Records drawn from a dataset
%%

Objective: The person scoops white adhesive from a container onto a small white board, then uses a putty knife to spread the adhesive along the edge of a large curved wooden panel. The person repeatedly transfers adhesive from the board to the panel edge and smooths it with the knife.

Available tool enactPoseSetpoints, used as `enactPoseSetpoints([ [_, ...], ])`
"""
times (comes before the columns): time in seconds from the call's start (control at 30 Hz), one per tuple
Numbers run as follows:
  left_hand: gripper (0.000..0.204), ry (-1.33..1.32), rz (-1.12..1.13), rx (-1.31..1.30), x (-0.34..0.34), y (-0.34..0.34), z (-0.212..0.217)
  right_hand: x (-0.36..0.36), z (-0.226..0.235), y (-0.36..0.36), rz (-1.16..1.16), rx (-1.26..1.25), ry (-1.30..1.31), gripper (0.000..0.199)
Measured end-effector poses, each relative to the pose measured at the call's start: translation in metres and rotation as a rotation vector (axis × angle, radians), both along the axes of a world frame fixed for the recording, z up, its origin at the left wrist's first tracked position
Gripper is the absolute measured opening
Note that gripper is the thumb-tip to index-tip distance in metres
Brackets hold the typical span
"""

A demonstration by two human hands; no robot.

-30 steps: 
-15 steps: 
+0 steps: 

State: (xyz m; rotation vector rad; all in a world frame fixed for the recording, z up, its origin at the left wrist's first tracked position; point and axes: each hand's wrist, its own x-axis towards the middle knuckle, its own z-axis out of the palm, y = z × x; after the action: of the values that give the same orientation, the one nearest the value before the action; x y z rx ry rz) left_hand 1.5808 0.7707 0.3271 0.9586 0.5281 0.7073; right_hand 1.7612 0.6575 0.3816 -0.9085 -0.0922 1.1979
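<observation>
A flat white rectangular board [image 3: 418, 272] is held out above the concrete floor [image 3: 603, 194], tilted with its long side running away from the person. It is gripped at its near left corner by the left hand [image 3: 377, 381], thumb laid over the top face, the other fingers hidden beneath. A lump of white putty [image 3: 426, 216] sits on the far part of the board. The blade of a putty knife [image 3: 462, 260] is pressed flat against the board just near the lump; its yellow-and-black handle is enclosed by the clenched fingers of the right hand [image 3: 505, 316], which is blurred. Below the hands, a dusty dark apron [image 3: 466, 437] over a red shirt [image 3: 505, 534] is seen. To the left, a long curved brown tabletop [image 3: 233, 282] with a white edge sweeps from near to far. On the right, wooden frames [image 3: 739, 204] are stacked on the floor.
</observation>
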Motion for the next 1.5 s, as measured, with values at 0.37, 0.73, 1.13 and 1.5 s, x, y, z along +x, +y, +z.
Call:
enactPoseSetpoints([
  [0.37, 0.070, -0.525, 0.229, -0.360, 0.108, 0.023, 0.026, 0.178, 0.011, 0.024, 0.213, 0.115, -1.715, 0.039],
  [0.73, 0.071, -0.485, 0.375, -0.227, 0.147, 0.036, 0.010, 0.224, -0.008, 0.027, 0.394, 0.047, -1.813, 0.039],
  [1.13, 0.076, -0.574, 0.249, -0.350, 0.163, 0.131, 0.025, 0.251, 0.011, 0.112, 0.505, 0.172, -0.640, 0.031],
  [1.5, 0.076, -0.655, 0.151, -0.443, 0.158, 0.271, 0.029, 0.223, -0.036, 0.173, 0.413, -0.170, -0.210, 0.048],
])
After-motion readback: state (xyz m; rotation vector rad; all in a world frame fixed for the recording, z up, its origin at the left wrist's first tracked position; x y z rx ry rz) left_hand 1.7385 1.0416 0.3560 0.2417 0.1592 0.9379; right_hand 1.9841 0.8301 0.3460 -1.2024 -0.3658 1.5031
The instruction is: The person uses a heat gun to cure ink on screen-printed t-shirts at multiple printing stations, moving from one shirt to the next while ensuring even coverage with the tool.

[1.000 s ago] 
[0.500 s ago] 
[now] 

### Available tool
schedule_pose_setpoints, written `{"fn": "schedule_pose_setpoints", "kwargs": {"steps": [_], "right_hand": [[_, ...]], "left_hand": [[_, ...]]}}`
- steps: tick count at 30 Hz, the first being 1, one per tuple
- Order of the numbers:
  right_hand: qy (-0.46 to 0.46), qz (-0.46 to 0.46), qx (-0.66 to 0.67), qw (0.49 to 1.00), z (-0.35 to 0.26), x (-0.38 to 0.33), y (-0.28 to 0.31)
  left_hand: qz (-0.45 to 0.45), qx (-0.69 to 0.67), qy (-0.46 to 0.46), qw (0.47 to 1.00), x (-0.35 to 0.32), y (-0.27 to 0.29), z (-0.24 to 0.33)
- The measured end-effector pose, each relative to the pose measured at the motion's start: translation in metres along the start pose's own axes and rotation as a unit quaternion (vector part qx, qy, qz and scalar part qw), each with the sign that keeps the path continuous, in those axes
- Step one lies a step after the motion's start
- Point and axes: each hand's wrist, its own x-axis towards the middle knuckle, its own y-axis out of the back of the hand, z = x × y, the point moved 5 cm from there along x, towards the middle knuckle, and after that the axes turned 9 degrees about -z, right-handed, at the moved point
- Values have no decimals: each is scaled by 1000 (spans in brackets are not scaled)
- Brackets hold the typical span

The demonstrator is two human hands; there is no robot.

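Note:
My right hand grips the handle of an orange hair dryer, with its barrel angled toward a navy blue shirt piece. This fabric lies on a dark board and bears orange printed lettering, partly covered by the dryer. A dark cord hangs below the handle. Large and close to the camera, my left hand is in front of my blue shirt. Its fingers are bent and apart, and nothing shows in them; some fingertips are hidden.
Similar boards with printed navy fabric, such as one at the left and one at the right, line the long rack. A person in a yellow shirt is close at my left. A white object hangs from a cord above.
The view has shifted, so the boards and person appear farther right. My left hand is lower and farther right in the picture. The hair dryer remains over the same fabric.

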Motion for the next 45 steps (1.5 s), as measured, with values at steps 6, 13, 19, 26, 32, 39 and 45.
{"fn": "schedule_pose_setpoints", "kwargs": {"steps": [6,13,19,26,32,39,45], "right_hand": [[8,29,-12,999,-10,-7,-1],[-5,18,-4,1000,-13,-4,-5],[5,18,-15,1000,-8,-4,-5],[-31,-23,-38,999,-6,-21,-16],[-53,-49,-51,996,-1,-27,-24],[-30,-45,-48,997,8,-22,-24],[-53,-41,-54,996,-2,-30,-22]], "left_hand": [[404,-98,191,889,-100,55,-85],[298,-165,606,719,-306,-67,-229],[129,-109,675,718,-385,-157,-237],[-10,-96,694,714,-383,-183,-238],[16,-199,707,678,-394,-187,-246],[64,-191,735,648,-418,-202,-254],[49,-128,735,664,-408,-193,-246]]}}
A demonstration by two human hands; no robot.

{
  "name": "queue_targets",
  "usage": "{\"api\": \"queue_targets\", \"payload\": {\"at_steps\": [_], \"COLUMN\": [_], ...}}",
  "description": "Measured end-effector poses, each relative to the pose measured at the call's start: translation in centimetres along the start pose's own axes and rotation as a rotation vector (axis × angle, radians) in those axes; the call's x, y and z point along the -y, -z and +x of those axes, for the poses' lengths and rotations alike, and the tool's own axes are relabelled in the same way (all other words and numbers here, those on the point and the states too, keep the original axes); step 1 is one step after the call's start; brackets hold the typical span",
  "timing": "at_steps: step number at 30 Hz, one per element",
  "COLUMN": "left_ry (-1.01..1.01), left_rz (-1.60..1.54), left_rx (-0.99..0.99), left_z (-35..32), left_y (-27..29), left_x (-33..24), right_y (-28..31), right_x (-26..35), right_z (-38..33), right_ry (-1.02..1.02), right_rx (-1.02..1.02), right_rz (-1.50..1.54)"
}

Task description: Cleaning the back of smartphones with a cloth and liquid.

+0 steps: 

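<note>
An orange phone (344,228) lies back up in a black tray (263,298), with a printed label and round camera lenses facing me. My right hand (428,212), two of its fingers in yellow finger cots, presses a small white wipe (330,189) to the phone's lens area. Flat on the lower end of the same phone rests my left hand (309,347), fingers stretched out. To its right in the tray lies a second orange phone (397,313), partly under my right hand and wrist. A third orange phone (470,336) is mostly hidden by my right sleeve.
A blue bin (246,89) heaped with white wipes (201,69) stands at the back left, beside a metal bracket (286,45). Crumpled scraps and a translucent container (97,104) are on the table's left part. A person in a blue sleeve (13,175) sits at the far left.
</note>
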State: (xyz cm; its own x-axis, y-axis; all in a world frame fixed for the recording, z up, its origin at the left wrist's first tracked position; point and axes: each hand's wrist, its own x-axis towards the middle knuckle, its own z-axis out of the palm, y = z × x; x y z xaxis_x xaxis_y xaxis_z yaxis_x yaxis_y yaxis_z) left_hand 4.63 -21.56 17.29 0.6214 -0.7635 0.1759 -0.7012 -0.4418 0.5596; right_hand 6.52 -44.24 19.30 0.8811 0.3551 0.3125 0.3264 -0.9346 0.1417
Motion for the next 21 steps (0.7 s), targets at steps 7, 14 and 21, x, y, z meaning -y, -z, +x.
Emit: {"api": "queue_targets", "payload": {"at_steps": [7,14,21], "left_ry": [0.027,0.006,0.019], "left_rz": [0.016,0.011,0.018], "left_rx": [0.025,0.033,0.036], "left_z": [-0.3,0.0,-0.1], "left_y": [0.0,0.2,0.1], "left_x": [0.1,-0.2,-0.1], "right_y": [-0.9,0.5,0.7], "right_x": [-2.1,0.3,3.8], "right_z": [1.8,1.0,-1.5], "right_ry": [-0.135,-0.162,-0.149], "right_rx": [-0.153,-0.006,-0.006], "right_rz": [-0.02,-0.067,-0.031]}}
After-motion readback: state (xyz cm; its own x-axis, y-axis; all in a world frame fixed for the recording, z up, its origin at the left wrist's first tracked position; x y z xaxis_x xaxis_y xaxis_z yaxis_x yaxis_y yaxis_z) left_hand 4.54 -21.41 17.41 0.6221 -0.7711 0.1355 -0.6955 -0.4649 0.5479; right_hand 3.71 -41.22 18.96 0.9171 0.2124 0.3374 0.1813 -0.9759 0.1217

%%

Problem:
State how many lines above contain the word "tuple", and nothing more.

The answer:
2